Reproduce each entry below in full, exactly as it was given.
↓↓↓
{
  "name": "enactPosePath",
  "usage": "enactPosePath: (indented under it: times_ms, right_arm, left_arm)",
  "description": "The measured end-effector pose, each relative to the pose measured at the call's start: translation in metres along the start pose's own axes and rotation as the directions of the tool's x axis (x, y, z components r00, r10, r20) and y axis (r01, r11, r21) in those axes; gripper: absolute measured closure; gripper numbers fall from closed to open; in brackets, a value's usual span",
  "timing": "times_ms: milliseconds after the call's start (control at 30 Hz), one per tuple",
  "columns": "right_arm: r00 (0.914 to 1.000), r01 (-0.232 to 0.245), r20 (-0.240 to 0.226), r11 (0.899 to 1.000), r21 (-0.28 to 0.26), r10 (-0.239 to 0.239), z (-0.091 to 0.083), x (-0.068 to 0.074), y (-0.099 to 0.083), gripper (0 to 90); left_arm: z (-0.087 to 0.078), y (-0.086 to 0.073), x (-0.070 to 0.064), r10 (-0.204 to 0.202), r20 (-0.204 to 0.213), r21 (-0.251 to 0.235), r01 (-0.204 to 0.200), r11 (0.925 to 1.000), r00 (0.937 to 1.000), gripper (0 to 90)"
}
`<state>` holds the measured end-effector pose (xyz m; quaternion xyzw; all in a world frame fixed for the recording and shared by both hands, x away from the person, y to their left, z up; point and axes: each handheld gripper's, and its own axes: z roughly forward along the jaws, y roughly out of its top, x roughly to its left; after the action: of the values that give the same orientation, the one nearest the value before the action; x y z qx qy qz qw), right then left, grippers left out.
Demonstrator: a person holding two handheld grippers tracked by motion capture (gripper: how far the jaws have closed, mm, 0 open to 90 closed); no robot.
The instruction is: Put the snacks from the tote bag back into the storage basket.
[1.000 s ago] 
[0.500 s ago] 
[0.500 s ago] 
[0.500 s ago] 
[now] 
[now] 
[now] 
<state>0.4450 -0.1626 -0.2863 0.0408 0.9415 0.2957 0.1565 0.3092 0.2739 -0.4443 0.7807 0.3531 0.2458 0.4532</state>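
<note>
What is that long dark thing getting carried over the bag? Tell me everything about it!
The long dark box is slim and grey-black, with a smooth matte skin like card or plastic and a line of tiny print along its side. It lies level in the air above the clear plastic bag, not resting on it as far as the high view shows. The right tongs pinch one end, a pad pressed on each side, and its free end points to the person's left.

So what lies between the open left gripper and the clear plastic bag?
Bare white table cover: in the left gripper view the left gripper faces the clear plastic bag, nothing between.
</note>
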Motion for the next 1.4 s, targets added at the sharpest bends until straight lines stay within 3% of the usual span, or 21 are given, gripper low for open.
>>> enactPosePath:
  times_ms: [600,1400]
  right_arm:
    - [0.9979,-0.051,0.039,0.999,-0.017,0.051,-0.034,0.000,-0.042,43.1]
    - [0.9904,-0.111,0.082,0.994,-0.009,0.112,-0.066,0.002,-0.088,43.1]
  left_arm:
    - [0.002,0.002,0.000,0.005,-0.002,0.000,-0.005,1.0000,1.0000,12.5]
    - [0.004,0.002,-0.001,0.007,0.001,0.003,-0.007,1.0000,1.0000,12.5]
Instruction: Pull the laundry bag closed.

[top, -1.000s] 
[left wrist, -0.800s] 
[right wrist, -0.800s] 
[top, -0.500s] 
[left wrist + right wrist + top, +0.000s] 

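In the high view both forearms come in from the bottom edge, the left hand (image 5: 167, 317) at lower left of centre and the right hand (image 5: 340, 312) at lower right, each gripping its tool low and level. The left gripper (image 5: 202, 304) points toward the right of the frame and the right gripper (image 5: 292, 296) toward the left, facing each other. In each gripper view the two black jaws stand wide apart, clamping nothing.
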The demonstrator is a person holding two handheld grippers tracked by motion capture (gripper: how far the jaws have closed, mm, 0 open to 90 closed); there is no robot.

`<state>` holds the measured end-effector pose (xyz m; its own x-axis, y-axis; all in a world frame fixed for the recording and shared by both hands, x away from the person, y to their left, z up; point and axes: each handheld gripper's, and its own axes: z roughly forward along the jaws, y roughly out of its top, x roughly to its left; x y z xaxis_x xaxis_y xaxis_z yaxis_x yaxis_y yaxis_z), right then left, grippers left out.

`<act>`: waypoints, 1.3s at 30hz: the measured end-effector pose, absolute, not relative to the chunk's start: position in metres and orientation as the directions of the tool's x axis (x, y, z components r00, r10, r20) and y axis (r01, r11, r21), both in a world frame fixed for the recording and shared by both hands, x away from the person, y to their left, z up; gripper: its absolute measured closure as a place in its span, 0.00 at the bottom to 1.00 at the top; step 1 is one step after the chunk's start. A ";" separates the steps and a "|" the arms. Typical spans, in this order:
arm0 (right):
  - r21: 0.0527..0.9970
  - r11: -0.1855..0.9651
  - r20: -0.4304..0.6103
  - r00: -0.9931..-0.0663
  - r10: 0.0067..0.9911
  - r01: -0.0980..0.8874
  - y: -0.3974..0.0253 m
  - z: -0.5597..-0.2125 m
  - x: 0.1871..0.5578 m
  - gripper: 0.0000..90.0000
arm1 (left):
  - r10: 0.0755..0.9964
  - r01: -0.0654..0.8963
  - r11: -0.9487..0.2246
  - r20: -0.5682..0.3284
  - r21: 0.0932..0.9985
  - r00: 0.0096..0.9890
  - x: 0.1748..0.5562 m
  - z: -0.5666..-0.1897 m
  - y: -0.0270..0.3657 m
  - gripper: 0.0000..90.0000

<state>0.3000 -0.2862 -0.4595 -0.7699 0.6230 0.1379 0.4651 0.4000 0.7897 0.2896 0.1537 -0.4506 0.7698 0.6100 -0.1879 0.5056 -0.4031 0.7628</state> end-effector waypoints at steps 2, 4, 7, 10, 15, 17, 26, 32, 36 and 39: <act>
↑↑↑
**Reply:**
{
  "name": "enactPosePath",
  "usage": "enactPosePath: (indented under it: times_ms, right_arm, left_arm)",
  "description": "The measured end-effector pose, each relative to the pose measured at the call's start: translation in metres along the start pose's own axes and rotation as the directions of the tool's x axis (x, y, z components r00, r10, r20) and y axis (r01, r11, r21) in those axes; gripper: absolute measured closure; gripper numbers fall from closed to open; in brackets, a value's usual span",
  "timing": "times_ms: milliseconds after the call's start (control at 30 Hz), one per tuple",
  "columns": "right_arm: r00 (0.914 to 1.000), r01 (-0.232 to 0.245), r20 (-0.240 to 0.226), r11 (0.899 to 1.000), r21 (-0.28 to 0.26), r10 (-0.239 to 0.239), z (-0.091 to 0.083), x (-0.068 to 0.074), y (-0.099 to 0.083), gripper (0 to 90); left_arm: z (-0.087 to 0.078), y (-0.086 to 0.073), x (-0.070 to 0.064), r10 (-0.204 to 0.202), r20 (-0.204 to 0.213), r21 (-0.251 to 0.235), r01 (-0.204 to 0.200), r11 (0.925 to 1.000), r00 (0.937 to 1.000), gripper (0 to 90)"
}
`<state>` holds the measured end-effector pose (xyz m; quaternion xyzw; all in a world frame fixed for the recording and shared by both hands, x away from the person, y to their left, z up; point and axes: each handheld gripper's, and its own axes: z roughly forward along the jaws, y roughly out of its top, x roughly to its left; after the action: of the values that give the same orientation, the one nearest the value before the action; x y z qx qy qz qw), right then left, grippers left out.
Demonstrator: a person holding two handheld grippers tracked by motion capture (gripper: how far the jaws have closed, mm, 0 open to 90 closed); no robot.
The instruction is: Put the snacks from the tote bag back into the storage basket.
[1.000 s ago] 
[0.500 s ago] 
[0.500 s ago] 
[0.500 s ago] 
[now] 
[now] 
[now] 
<state>0.4450 -0.1626 -0.2863 0.0408 0.9415 0.2957 0.1565 0.3092 0.2739 -0.4443 0.7807 0.3531 0.2458 0.4532</state>
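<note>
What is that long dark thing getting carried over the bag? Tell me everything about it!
The long dark box is slim and grey-black, with a smooth matte skin like card or plastic and a line of tiny print along its side. It lies level in the air above the clear plastic bag, not resting on it as far as the high view shows. The right tongs pinch one end, a pad pressed on each side, and its free end points to the person's left.

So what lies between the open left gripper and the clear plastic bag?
Bare white table cover: in the left gripper view the left gripper faces the clear plastic bag, nothing between.
</note>
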Motion for the next 1.4 s, targets added at the sharpest bends until straight lines stay within 3% of the usual span, or 21 are given, gripper low for open.
>>> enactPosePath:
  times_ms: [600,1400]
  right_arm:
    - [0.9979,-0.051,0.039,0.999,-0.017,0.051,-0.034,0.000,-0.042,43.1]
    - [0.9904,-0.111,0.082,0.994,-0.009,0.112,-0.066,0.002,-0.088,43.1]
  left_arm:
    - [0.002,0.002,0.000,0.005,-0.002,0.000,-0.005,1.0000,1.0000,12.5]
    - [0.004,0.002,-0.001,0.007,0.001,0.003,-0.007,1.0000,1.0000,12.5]
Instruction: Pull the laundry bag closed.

[top, -1.000s] 
[left wrist, -0.800s] 
[right wrist, -0.800s] 
[top, -0.500s] 
[left wrist + right wrist + top, +0.000s] 

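In the high view both forearms come in from the bottom edge, the left hand (image 5: 167, 317) at lower left of centre and the right hand (image 5: 340, 312) at lower right, each gripping its tool low and level. The left gripper (image 5: 202, 304) points toward the right of the frame and the right gripper (image 5: 292, 296) toward the left, facing each other. In each gripper view the two black jaws stand wide apart, clamping nothing.
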The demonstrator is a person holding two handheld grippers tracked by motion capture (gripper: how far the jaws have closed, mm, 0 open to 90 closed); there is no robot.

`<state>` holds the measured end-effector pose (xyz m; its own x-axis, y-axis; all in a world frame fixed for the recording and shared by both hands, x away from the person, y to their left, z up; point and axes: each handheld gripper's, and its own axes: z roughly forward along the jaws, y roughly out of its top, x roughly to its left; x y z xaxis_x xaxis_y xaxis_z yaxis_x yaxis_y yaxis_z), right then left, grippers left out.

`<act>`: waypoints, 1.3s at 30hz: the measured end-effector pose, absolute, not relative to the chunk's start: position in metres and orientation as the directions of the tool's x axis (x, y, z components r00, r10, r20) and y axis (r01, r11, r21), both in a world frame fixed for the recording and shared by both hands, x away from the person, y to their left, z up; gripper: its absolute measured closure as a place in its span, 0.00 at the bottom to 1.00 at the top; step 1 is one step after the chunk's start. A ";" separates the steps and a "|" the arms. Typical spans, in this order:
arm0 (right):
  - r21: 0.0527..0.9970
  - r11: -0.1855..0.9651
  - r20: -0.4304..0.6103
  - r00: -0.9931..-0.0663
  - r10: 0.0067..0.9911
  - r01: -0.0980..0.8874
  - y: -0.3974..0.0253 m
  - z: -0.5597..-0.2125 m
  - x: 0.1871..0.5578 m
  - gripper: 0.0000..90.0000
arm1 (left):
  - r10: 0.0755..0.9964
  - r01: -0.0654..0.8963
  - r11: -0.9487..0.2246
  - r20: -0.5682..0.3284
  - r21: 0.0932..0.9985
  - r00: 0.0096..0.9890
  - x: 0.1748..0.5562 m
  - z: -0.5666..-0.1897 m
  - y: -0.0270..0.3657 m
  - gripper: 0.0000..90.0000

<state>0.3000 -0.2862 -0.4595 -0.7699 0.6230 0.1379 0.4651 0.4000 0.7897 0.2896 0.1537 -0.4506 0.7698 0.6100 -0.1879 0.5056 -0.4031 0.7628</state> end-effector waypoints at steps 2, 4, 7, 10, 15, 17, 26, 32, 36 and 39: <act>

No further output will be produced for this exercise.